Use a Virtual Private Network
Whether on a mobile phone or laptop, consider using a virtual private network (VPN). These can effectively protect any information you share on websites, even on unsecured networks. VPNs act as a virtual tunnel and safeguard all information against prospective hackers. There are hundreds of VPN apps, but it's important to do sufficient research before downloading one because some might share information with third parties for ad-related purposes or fail to use encryption.
Avoid Websites That Aren't Fully Encrypted
Encrypted websites are safe to use on public Wi-Fi networks. The process of encryption involves scrambling information sent over the internet into code that is inaccessible to potential hackers. Thus, you can safely share information over banking sites and social media platforms so long as they are encrypted. Websites that are encrypted will have "https" at the beginning of their web address as opposed to "http." You should check the address on every page of a website since some only use encryption on the sign-in page.

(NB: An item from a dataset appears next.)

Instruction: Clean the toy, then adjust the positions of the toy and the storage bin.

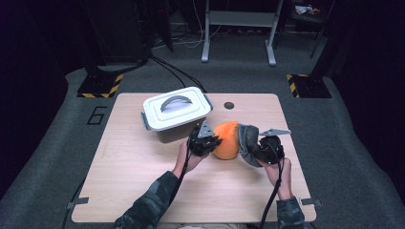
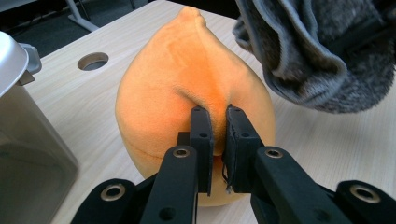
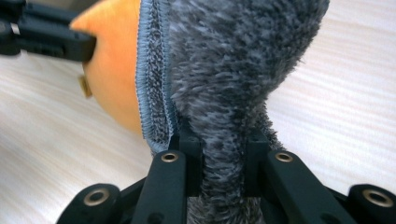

Unlike websites, mobile apps do not have an indicator that alerts the user as to whether or not they are encrypted. The FTC suggests using the company's mobile website as opposed to its app if you must share information over an unsecured network.
Consider Browser Plug-ins
Many websites aren't encrypted, but fortunately there are plug-ins or add-ons that prompt browsers to use encryption on prominent, high-traffic websites that aren't otherwise encrypted. HTTPS-Everywhere and Force-TLS, for instance, are free Firefox browser add-ons. You should still look for "https" in the address bar to determine if the site is secure.
The best overall protection
Despite this posts focus on the identity theft risks from public wifi, as always, the best protection is to own a comprehensive identity theft protection that offers restoration services and which covers all major types of ID theft—driver’s license, credit, social security number, medical, character or “criminal”, and synthetic. There are only a small handful of plans that offer true restoration services, but they are well worth it, and relatively inexpensive.